Warszawska dziennikarka Paulina Socha-Jakubowska oraz fotograf i fotoedytorka Sylwia Dąbrowa, które stworzyły kalendarz ze zdjęciami katolickich duchownych wyróżniających się charyzmą i przebojowością, do księdza Dudy zadzwoniły, kiedy opiekował się dziećmi na kolonii w Pogorzelicy. Zaproponowały sesję na plaży, późnym popołudniem. Dla kieleckiego duchownego był to pierwszy tego typu występ przed aparatem, więc - jak sam przyznaje - musiał starać się, aby wypaść jak najbardziej naturalnie.

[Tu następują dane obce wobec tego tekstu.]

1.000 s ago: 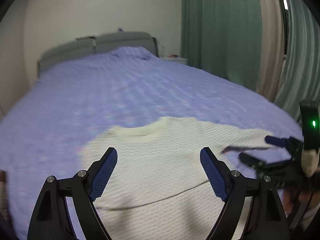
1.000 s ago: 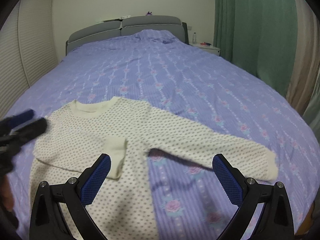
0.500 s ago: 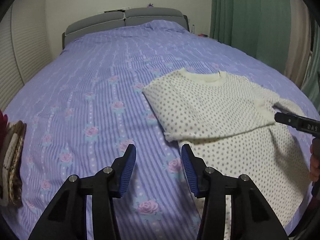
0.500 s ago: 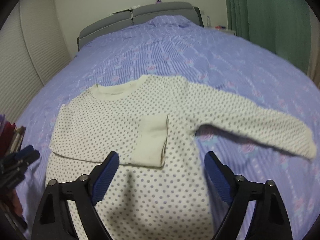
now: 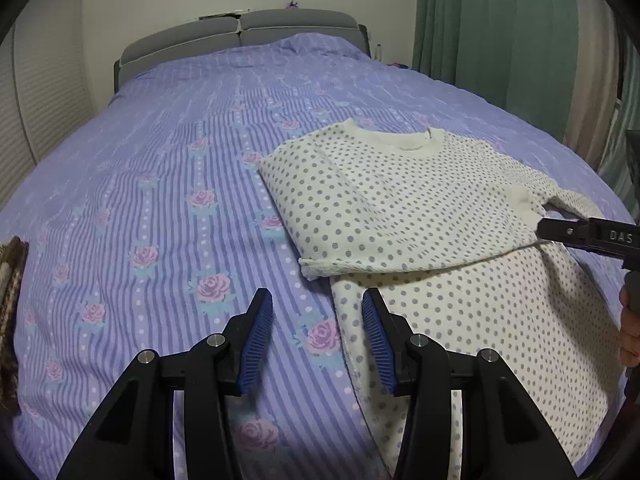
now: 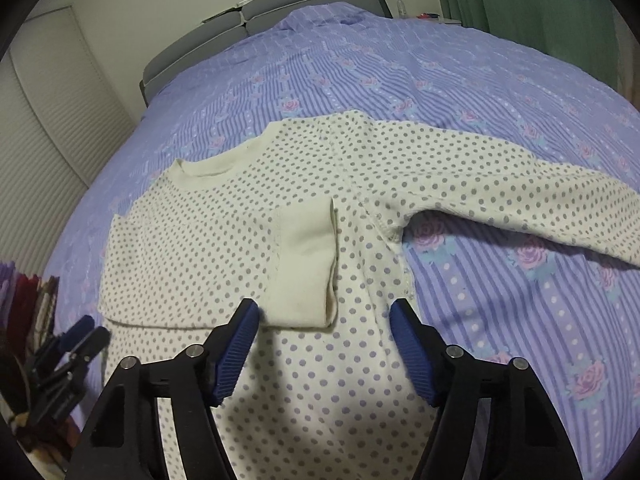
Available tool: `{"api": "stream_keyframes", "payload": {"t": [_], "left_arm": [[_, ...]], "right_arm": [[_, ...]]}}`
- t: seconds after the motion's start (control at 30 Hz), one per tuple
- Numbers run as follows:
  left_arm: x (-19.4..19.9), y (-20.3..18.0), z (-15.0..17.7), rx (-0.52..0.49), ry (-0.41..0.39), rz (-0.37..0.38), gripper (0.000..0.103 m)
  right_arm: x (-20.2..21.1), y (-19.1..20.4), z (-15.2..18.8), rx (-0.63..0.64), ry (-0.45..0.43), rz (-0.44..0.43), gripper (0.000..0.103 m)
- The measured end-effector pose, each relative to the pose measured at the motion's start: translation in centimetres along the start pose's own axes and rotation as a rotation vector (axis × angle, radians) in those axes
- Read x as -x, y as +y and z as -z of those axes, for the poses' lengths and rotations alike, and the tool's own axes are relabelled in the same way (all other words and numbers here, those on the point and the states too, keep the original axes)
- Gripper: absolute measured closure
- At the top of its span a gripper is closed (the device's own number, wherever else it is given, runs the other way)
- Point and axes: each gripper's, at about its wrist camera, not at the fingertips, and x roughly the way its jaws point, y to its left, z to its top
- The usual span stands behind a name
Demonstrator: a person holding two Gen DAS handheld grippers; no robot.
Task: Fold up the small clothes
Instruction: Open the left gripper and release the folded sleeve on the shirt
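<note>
Cream polka-dot top point(image 6: 304, 216) spread flat on purple floral bed cover point(image 5: 160, 184), one sleeve folded across the chest, the other stretched out sideways. Left tool point(image 5: 317, 338) half apart over bare cover beside the hem, gripping nothing. Right tool point(image 6: 325, 350) just narrowing, still apart, above the folded cuff point(image 6: 306, 268).

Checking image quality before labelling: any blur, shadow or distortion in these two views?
Left wrist view: sharp, the bedspread bowed by the fisheye, corners darkened. Right wrist view: equally sharp, a hand-held gripper's shadow falling on the dotted top near the bottom.
</note>
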Motion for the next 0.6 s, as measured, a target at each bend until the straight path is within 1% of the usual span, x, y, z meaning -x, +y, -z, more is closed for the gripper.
{"api": "stream_keyframes", "payload": {"t": [0.07, 0.13, 0.27, 0.37, 0.43, 0.47, 0.5, 0.57, 0.6], "left_arm": [[-0.2, 0.0, -0.1, -0.001, -0.001, -0.007, 0.056], [-0.4, 0.1, -0.3, 0.002, -0.003, -0.008, 0.056], [-0.7, -0.1, -0.8, 0.003, -0.011, -0.017, 0.056], [-0.7, -0.1, -1.1, 0.005, -0.014, -0.014, 0.056], [-0.6, -0.2, -1.2, 0.000, -0.018, -0.017, 0.056], [-0.5, -0.3, -1.2, -0.003, -0.021, -0.018, 0.056], [-0.4, -0.3, -1.2, -0.005, -0.023, -0.019, 0.056], [-0.2, -0.3, -1.4, -0.010, -0.026, -0.018, 0.056], [-0.2, -0.3, -1.4, -0.014, -0.028, -0.020, 0.056]], "right_arm": [[0.3, -0.1, -0.1, -0.012, -0.006, -0.009, 0.038], [0.5, -0.3, 0.1, -0.029, 0.000, -0.013, 0.043], [1.4, -0.5, 0.6, -0.071, -0.016, -0.039, 0.043], [1.4, -0.1, 0.8, -0.069, -0.016, -0.049, 0.043], [0.9, 0.2, 0.9, -0.066, -0.002, -0.054, 0.051], [0.8, 0.4, 0.9, -0.072, 0.005, -0.052, 0.053], [0.9, 0.7, 0.9, -0.075, -0.003, -0.050, 0.053], [1.2, 1.0, 1.1, -0.093, -0.023, -0.080, 0.053], [0.9, 1.1, 1.2, -0.102, -0.012, -0.098, 0.053]]}}
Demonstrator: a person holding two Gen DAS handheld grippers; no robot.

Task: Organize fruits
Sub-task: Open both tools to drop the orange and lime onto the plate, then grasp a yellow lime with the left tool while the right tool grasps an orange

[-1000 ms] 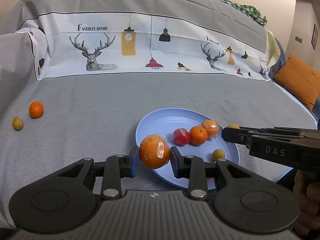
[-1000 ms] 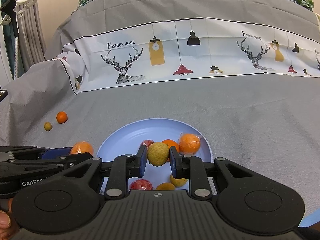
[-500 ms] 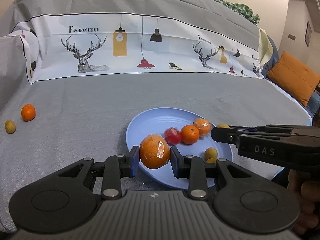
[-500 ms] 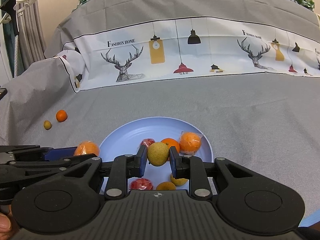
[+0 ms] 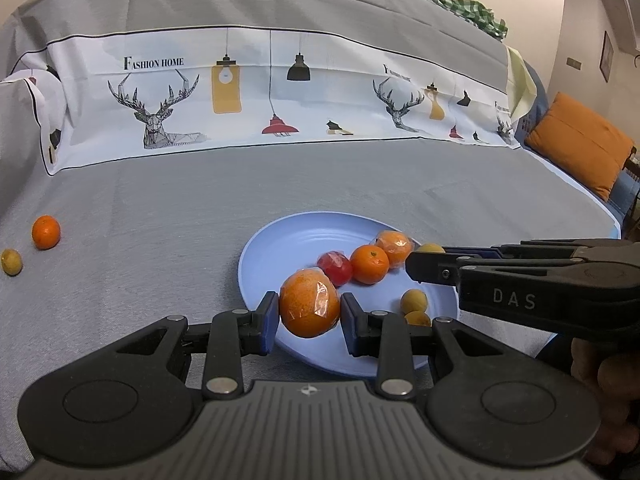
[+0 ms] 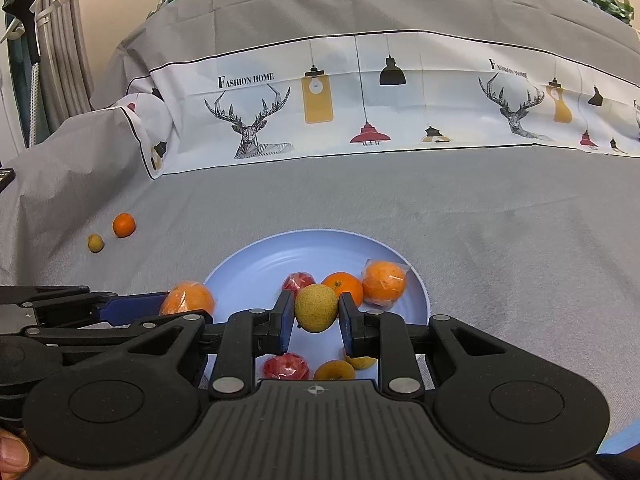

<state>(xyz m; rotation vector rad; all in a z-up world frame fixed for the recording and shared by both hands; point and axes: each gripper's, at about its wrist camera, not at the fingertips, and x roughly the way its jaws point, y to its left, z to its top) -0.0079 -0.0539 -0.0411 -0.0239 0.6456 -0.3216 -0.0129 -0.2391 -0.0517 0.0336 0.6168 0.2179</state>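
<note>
**Both grippers loaded, over the plate**

Left gripper (image 5: 309, 315): pads pinching a plastic-wrapped orange (image 5: 309, 304), held above the near-left rim of the blue plate (image 5: 280, 248). Right gripper (image 6: 316, 314): pads pinching a yellow-green fruit (image 6: 316, 307) over the plate's middle.

On the plate: red wrapped fruit (image 5: 335, 267), bare orange (image 5: 370, 263), second wrapped orange (image 5: 394, 242), two small yellow fruits (image 5: 414, 301) at the near side. Right wrist view adds another red wrapped fruit (image 6: 285, 366) under the gripper.

Off the plate, far left on the grey cloth (image 5: 160, 216): small orange (image 5: 46, 232) and small yellow fruit (image 5: 11, 262), just beside each other.

Readable text: "DAS" on the right gripper's side in the left view; "FASHION HOME" on the printed band (image 5: 160, 62) with deer and lamps. Orange cushion (image 5: 576, 144) far right.
</note>
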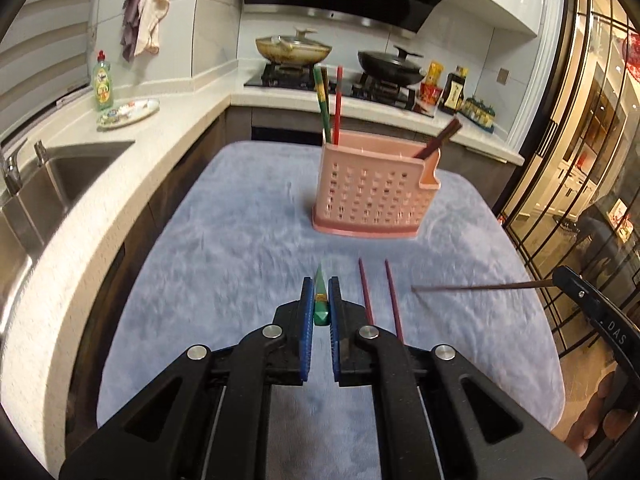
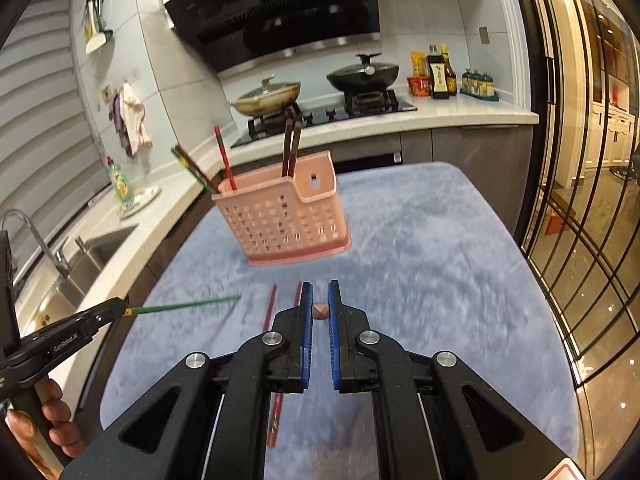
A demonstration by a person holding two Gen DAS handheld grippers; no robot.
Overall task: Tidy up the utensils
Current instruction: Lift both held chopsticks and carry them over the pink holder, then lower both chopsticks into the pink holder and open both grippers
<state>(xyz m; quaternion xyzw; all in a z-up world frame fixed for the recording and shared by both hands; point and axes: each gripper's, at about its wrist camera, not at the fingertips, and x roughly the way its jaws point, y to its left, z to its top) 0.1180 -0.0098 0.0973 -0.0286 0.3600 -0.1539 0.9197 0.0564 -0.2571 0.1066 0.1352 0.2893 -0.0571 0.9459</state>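
Two dark red chopsticks (image 1: 378, 300) lie side by side on the blue plush-covered table (image 1: 224, 248), toward its near edge. The left gripper (image 1: 321, 300) has its jaws clamped on a green chopstick (image 1: 321, 304); the right gripper (image 2: 320, 308) pinches a brown chopstick (image 2: 320, 311). The pink perforated plastic holder (image 1: 370, 196) stands toward the far edge.

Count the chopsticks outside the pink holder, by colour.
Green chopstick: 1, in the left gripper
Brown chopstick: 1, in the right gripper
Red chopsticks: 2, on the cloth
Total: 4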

- Z początku bałem się, że może to być źle odczytane. Kiedy pozowałem na plaży, przechodzący ludzie pytali mnie, czy jestem prawdziwym księdzem. Odpowiadałem, że tak i pracuję też w radiu, dlatego na zdjęciu za mną wystąpiło stare, duże radio. Po sesji na plaży odprawiłem mszę świętą, podchodzili ci sami ludzie i bardzo pozytywnie reagowali na całą sytuację - wspomina ksiądz Duda. Jego zdjęcie znad morza w kalendarzu obrazuje czerwiec.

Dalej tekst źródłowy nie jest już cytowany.